In his 1987 book, A Ketch Called Tahiti, John Stephen Doherty attributes the American Girl and Beachcomber (Seaward) with alerting Hanna to a new “type,” which would inform his design of the Tahiti ketch, and the Tahiti’s immediate prototype, Orca.

Orca, whose design appeared in Motor Boat in October 1921, a mere six months after Hanna spotted American Girl, was a 30-foot double-ended cruiser with dimensions and a two-cabin layout reminiscent of George’s sponger.
Hanna would refine his design even further in the form of an improved double-ended sailing cruiser which he named Neptune in 1923, and changed to Tahiti when the design was included in the 1935 edition of How to Build 20 Boats.

In his accompanying remarks to the published 1935 Tahiti design, Hanna stressed the seaworthiness of his 30-foot cruiser, demonstrating his point with accounts of the ocean-going voyages of five existing Tahitis.

Citing the testimonies of the five Tahiti captains, Hanna boasted that his design was “easy in motion,” “obedient to her helm,” and “extraordinarily well balanced.”

Hanna acknowledged that double-ended models have existed in “all nations of the world, for several thousand years,” and noted that the Tahiti design reflected this broad spectrum of influence.

Admired for its ruggedness, spacious living quarters, and inexpensive construction, Tahiti quickly gained wide popularity. At least 1,000 were constructed in the 1930s and 40s, all over the world, with at least two Tahiti captains circumnavigating the globe.

Hanna’s popular design was, however, not without its detractors.
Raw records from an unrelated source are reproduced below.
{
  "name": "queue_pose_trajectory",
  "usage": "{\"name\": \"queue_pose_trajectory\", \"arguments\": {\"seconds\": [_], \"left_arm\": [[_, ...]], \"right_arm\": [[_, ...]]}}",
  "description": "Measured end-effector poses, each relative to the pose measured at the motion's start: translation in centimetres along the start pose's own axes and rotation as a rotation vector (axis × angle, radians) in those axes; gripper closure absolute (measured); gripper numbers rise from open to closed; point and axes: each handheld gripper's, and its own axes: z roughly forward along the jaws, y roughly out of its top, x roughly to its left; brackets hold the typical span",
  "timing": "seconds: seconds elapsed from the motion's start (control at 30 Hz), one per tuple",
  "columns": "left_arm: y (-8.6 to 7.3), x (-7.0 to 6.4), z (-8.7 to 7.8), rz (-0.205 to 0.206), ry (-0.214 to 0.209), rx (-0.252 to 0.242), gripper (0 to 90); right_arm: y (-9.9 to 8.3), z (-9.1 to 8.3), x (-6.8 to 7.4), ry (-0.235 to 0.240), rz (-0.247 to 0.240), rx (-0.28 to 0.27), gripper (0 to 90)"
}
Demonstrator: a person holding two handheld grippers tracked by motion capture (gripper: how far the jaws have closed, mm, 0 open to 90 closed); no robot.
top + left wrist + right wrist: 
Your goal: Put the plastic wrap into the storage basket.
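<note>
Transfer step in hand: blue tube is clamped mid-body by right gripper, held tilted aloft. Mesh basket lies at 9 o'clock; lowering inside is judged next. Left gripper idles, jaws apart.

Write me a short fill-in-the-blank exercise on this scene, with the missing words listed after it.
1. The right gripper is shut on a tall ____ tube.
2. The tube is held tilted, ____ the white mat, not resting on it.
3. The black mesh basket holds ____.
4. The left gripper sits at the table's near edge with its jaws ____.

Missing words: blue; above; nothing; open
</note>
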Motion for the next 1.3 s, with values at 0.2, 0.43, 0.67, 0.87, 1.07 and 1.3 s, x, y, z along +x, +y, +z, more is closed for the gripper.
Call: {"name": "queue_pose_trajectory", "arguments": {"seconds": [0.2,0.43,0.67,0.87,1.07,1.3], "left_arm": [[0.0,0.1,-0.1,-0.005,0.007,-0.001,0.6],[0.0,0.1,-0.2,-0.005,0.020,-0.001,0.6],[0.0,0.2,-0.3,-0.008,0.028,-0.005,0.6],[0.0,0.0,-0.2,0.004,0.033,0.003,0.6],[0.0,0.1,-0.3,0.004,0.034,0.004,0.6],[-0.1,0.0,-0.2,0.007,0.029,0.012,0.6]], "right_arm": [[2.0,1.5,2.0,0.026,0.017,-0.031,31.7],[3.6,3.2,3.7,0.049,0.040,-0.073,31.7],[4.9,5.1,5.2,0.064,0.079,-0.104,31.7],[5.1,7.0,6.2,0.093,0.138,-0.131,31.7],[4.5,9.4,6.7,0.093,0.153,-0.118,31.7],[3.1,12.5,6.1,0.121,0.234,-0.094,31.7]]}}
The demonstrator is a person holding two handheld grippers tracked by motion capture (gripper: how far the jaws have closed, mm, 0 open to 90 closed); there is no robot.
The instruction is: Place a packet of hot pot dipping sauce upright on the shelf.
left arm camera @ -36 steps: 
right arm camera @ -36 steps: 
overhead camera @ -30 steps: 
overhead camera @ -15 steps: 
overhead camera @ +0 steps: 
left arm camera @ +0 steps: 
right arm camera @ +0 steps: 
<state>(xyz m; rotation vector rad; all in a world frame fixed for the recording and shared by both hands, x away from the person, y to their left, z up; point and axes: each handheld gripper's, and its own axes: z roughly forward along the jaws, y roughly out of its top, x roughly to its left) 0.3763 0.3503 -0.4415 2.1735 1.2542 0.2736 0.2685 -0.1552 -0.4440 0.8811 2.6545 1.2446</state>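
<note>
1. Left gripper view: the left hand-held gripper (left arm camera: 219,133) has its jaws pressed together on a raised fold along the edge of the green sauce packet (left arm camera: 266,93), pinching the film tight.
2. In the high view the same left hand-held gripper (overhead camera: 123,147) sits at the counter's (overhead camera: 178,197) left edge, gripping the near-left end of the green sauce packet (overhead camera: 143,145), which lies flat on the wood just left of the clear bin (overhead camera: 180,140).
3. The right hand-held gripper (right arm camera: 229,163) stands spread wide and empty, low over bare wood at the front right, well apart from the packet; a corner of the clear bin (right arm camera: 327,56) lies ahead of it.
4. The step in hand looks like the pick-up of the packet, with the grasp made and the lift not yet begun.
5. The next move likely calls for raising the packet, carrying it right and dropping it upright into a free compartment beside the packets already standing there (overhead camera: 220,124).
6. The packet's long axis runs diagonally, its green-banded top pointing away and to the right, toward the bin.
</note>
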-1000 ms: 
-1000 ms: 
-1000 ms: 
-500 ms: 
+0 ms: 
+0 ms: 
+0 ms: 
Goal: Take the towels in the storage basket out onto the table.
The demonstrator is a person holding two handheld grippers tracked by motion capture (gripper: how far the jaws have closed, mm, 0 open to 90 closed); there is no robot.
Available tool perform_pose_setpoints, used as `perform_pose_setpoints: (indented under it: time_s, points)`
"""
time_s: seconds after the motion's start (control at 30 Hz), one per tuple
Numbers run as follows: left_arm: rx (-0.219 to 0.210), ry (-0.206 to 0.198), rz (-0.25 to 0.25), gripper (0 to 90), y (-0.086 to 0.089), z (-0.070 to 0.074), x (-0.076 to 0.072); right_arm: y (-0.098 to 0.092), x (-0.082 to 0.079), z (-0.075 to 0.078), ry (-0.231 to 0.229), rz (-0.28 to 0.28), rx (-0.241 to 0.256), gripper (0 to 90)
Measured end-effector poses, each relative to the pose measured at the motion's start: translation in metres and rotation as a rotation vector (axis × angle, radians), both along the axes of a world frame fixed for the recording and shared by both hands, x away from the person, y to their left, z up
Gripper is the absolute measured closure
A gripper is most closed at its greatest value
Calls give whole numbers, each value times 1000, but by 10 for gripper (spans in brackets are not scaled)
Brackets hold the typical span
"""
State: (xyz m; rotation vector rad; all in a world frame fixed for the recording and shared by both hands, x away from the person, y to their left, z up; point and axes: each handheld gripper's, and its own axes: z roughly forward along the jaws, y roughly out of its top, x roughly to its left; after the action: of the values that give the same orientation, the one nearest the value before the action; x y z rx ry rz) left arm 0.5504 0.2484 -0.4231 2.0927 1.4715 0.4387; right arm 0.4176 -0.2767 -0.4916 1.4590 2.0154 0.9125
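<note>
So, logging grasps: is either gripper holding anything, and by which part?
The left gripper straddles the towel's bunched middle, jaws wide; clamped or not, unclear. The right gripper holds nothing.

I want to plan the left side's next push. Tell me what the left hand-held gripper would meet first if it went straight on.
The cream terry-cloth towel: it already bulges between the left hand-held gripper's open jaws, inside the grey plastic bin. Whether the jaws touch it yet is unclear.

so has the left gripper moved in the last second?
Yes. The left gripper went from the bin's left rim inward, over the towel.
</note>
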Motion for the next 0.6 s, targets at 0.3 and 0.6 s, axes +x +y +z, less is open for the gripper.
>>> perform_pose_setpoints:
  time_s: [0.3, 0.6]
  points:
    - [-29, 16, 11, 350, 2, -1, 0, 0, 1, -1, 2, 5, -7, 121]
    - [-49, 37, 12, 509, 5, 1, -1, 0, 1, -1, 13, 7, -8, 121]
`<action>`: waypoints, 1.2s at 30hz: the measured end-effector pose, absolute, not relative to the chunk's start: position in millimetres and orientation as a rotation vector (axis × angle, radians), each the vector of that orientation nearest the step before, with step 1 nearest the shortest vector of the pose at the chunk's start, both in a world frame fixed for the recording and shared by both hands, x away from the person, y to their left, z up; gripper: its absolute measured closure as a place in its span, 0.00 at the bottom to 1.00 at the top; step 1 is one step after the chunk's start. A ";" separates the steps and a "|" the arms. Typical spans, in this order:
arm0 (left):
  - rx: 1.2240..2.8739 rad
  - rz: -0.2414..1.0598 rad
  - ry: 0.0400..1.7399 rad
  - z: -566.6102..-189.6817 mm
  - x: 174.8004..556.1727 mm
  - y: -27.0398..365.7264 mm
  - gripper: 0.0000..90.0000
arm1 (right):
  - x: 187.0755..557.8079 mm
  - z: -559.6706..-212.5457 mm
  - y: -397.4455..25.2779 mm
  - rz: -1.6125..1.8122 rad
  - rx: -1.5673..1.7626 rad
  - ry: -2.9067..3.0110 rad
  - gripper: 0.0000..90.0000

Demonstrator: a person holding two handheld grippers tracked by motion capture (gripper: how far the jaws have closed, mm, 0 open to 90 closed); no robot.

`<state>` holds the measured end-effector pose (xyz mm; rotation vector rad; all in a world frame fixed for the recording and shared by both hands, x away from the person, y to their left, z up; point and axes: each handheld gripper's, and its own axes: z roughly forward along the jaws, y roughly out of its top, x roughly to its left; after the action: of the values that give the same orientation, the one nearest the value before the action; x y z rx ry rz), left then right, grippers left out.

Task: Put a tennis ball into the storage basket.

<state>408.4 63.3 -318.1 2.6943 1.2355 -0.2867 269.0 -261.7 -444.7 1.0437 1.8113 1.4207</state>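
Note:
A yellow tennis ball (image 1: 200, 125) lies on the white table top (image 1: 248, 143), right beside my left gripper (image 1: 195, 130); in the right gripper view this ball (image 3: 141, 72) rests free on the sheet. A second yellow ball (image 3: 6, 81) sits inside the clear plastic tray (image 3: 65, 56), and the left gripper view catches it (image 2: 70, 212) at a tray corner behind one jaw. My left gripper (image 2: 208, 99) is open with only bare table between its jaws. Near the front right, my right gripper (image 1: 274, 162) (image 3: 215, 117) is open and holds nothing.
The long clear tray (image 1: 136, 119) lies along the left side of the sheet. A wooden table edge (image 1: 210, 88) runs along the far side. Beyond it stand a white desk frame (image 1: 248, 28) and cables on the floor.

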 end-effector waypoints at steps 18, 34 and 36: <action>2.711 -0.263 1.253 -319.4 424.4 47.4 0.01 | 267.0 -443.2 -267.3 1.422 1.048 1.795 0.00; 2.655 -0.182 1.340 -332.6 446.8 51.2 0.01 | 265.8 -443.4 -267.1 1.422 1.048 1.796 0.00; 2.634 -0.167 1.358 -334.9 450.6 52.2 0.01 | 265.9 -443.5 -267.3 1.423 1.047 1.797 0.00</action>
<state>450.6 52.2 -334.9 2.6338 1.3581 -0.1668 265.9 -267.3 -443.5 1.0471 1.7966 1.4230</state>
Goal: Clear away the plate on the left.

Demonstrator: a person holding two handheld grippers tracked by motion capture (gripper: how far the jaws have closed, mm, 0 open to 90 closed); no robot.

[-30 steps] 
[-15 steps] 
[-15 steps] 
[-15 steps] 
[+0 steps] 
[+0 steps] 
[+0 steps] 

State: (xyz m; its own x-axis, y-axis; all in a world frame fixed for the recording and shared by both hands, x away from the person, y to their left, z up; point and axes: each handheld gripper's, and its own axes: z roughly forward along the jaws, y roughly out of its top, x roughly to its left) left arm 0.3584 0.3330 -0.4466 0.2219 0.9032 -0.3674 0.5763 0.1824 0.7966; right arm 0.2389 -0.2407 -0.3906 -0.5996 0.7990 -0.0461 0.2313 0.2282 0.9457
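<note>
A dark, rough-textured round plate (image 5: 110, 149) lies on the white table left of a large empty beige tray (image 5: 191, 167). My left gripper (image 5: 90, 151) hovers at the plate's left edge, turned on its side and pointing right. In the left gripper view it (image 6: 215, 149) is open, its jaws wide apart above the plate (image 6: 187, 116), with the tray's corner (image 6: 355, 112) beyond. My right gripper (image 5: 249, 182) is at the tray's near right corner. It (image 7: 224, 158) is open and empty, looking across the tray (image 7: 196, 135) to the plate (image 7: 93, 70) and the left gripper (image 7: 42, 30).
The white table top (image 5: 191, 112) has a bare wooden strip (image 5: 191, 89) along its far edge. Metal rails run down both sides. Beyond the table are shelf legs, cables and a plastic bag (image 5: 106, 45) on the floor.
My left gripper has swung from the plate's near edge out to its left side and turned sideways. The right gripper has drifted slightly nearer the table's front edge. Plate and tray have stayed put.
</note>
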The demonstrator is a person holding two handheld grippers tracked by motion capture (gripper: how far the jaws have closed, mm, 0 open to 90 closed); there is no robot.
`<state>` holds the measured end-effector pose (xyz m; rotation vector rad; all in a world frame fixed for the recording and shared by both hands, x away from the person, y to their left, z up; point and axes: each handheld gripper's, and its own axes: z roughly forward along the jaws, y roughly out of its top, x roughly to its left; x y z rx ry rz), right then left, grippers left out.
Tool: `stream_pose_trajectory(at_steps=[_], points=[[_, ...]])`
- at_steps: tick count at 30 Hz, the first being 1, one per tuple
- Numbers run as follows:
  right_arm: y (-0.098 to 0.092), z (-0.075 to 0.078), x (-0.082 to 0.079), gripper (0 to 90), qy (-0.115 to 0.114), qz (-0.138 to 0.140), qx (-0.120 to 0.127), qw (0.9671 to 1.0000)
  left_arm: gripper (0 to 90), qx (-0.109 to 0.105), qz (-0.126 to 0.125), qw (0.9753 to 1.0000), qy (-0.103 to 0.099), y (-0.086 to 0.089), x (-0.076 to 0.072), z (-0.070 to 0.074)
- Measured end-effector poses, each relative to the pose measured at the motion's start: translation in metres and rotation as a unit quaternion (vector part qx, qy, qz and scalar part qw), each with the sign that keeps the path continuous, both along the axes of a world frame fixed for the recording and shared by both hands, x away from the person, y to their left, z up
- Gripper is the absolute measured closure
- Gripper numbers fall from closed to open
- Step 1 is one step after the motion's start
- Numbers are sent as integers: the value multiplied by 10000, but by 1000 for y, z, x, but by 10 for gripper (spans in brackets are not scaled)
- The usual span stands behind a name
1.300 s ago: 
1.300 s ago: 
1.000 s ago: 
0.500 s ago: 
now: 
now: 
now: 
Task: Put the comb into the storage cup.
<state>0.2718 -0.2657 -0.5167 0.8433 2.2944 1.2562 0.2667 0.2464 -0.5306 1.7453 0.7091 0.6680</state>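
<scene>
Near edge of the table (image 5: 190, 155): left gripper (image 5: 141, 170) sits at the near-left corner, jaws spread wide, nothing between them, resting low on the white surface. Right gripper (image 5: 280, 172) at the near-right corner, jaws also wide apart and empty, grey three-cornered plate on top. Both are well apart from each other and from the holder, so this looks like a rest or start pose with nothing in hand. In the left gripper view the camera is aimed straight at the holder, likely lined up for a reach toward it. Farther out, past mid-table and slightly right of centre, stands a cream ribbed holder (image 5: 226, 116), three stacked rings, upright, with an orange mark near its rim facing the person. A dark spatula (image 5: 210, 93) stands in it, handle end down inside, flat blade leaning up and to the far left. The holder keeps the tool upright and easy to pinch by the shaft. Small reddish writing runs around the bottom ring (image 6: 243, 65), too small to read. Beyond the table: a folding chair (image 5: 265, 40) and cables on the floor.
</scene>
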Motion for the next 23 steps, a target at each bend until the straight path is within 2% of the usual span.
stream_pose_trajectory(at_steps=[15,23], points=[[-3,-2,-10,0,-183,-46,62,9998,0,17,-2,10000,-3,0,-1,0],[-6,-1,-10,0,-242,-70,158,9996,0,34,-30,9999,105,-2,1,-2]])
In a phone interview from his home in Shelter Island Heights, New York, Doherty noted that Tahiti “was never considered a sparkling performer” by the yachting community.
Though solid and seaworthy, Tahiti was a slow mover.

“Hanna was criticized for making fat boats that were hard to go sailing fast,” said Doherty.

And then, there was that lingering question of influence.
Hanna on the Defensive

In the early 1940s, while a columnist for The Rudder, Hanna ferociously defended his Tahiti against the charges of those who saw in the double-ended design the influence of the Greek sponger.

Hanna repeatedly insisted that Tahiti was the product of years of studying double-enders throughout the world, and leveled a few cheap shots at the Greek sponge boat.

After calling the sponger a “gosh awful tub” in his Dec. 1942 column, Hanna wrote that not “one inch of one line” of the sponger ever entered into the Tahiti composition.

“Her utter unlikeness to [the sponge boat] is the chief reason why Tahitis have tasted the salt of all five oceans and come through their worst disturbances so brilliantly,” continued Hanna. “So that’s that.”

The Rudder columnist pounding frantically at the typewriter was no longer the young designer who could admire, without the corrosive intrusion of self-doubt and resentment, the craftsmanship in George’s untraditional spongers.
Gone was the designer who saw his future greatness in the timeless works of the past.

Believing it was Hanna’s “ego talking” when he denied the influence of the Greek sponger, Doherty noted that Hanna did make many modifications to the double-ended design.

“When Hanna was accused in many ways of simply building a Greek sponge fishing boat and building a cabin on it to make it a sail boat, he really resented it because he felt he’d changed the shape a great deal,” said Doherty, whose book on the Tahiti ketch has recently been reissued in paperback.

A young girl at the time of Hanna’s controversial Rudder columns, Brown noted that her father’s defense of his designs was characteristic of his strong personality.

“Dad had definite opinions,” laughed Brown, who described Hanna as a stern but loving father.

Though Hanna would take great pains to distance his designs from the sponge boats of Tarpon Springs, Brown acknowledged that her father learned a great deal from the Greek builders.

“When you look at those designs you’ll see,” said Brown, who continues to sell the plans for her father’s designs, at $45 a piece, from her California home.
When Brown made a visit to the Greek isles several years ago, she came face-to-face with the ancestors of her father’s Tahiti design, as she peered into a harbor filled with double-ended sponge boats.

“It was heartwarming,” Brown recalled, “because I saw those boats that looked like my dad’s - or vice versa.”